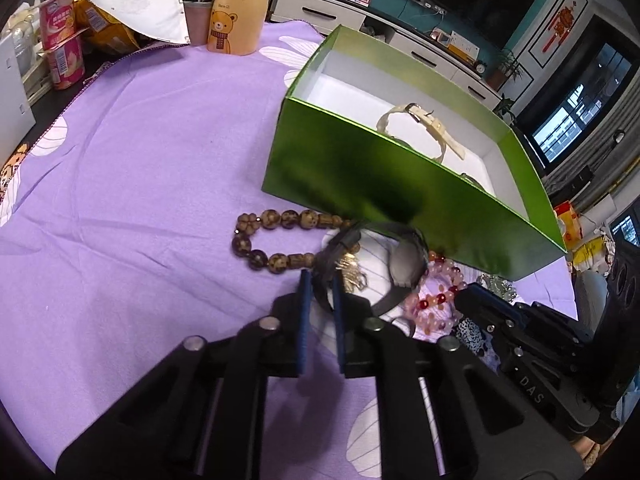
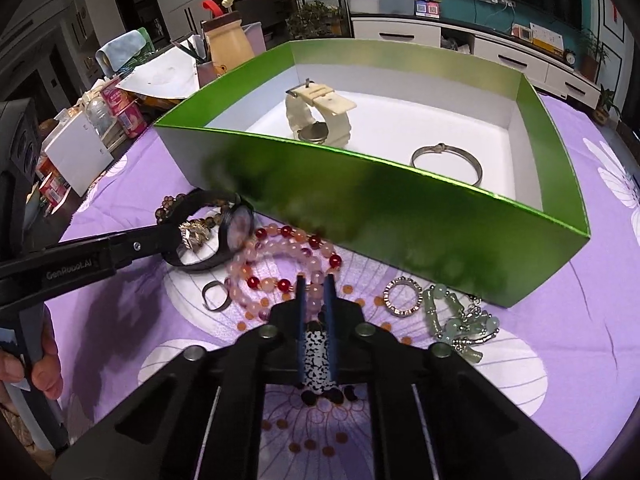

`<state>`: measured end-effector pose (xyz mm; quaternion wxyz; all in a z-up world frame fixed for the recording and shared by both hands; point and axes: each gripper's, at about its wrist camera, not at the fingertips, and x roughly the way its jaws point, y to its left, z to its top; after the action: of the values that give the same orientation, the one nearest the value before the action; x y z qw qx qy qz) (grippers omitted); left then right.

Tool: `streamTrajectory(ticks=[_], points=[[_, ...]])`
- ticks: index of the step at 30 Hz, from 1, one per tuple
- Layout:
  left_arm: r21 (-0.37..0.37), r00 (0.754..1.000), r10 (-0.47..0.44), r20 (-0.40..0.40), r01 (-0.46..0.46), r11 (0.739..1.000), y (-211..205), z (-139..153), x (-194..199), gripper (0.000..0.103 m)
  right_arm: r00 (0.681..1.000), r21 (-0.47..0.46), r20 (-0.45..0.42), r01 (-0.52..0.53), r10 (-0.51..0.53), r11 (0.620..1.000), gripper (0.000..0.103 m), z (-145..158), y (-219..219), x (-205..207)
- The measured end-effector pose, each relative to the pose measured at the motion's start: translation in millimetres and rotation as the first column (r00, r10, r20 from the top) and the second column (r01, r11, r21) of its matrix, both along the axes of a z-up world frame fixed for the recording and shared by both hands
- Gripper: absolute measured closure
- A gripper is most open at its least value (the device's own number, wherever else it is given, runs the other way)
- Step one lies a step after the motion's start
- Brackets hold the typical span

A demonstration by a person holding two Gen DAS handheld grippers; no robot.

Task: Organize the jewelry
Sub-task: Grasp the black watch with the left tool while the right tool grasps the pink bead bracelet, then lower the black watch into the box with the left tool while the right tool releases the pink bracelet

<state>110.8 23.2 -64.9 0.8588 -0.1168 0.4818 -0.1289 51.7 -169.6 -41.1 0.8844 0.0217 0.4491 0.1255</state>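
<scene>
My left gripper [image 1: 320, 282] is shut on the strap of a black watch [image 1: 406, 264] that lies on the purple cloth in front of the green box [image 1: 360, 168]. The right wrist view shows that left gripper [image 2: 176, 236] from the side. My right gripper [image 2: 315, 280] is shut on a pink and red bead bracelet [image 2: 280, 248]; a black-and-white spotted piece [image 2: 316, 356] shows in the gap beneath the pads. Inside the box [image 2: 400, 216] lie a cream watch [image 2: 320, 120] and a silver bangle [image 2: 448, 160].
Loose on the cloth [image 1: 140, 160]: a brown bead bracelet [image 1: 272, 240], a gold piece [image 2: 196, 234], a silver ring [image 2: 216, 296], a rhinestone ring [image 2: 402, 294], a pale green bracelet [image 2: 460, 320]. A bear bottle [image 1: 236, 12], pen cup [image 1: 198, 20] and cans [image 1: 60, 32] stand far left.
</scene>
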Motion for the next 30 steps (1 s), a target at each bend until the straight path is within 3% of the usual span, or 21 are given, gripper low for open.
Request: streamTrajectory(ticks=[13, 21, 30], points=[[-0.01, 0.995, 0.011, 0.103, -0.01, 1.0, 8, 38, -35, 0.098, 0.981, -0.054, 0.188, -0.029, 0.039, 0.998, 0.096, 53, -2, -46], [-0.019, 0.989, 0.01, 0.148, -0.007, 1.0, 10, 60, -48, 0.098, 0.963, -0.037, 0.268, 0.004, 0.006, 0.999, 0.096, 89, -26, -64], [0.019, 0.979, -0.019, 0.205, 0.015, 1.0, 1, 88, -26, 0.097, 0.942, -0.04, 0.333, 0.063, -0.046, 0.997, 0.096, 115, -50, -48]])
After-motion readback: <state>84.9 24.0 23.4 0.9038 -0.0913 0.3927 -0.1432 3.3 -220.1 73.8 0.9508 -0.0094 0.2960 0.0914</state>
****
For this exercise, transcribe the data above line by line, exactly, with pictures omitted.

(TASK OUTPUT):
`<state>`: measured end-effector pose (xyz mm; quaternion wxyz; all in a z-up world frame fixed for the recording and shared by both hands; point and axes: each gripper's, at about its wrist camera, not at the fingertips, and x roughly the way its jaws point, y to its left, z to its top; after the action: of the values that give the same orientation, the one nearest the value before the action; x y z qw qx qy qz) (grippers omitted); left then right.

Tool: `streamTrajectory(ticks=[_], points=[[_, ...]])`
- ticks: index of the step at 30 Hz, from 1, one per tuple
- Layout:
  left_arm: r21 (-0.37..0.37), r00 (0.754..1.000), r10 (-0.47..0.44), r20 (-0.40..0.40), r01 (-0.46..0.46), r11 (0.739..1.000), y (-211..205), z (-139..153), x (-194..199), gripper (0.000..0.103 m)
  right_arm: r00 (0.681..1.000), r21 (-0.47..0.46), r20 (-0.45..0.42), r01 (-0.52..0.53), r10 (-0.51..0.53), r11 (0.620..1.000), gripper (0.000..0.103 m), z (-145..158), y (-219..219), x (-205..207)
- The measured end-effector pose, each relative to the pose measured at the motion's start: translation in millimetres and rotation as the first column (r00, r10, r20 from the top) and the second column (r01, r11, r21) of its matrix, both along the axes of a z-up world frame fixed for the recording and shared by both hands
- Gripper: absolute measured closure
- A gripper is most open at its least value (the device's own number, wherever else it is given, runs the other way)
- Step one lies a step after the motion's start
- Brackets hold the typical span

A demonstration by a person holding two Gen DAS handheld grippers; no robot.

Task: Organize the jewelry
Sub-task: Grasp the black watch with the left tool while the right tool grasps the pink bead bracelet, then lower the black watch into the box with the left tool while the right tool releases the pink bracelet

<state>110.8 23.2 -64.9 0.8588 -0.1168 0.4818 -0.1289 51.7 -169.6 -41.1 0.8844 0.0217 0.4491 0.1255</state>
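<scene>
My left gripper [image 1: 320, 282] is shut on the strap of a black watch [image 1: 406, 264] that lies on the purple cloth in front of the green box [image 1: 360, 168]. The right wrist view shows that left gripper [image 2: 176, 236] from the side. My right gripper [image 2: 315, 280] is shut on a pink and red bead bracelet [image 2: 280, 248]; a black-and-white spotted piece [image 2: 316, 356] shows in the gap beneath the pads. Inside the box [image 2: 400, 216] lie a cream watch [image 2: 320, 120] and a silver bangle [image 2: 448, 160].
Loose on the cloth [image 1: 140, 160]: a brown bead bracelet [image 1: 272, 240], a gold piece [image 2: 196, 234], a silver ring [image 2: 216, 296], a rhinestone ring [image 2: 402, 294], a pale green bracelet [image 2: 460, 320]. A bear bottle [image 1: 236, 12], pen cup [image 1: 198, 20] and cans [image 1: 60, 32] stand far left.
</scene>
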Motion for the next 30 steps (1 s), a target at each bend until the straight path is within 3% of the usual span, or 21 are given, gripper low for open.
Request: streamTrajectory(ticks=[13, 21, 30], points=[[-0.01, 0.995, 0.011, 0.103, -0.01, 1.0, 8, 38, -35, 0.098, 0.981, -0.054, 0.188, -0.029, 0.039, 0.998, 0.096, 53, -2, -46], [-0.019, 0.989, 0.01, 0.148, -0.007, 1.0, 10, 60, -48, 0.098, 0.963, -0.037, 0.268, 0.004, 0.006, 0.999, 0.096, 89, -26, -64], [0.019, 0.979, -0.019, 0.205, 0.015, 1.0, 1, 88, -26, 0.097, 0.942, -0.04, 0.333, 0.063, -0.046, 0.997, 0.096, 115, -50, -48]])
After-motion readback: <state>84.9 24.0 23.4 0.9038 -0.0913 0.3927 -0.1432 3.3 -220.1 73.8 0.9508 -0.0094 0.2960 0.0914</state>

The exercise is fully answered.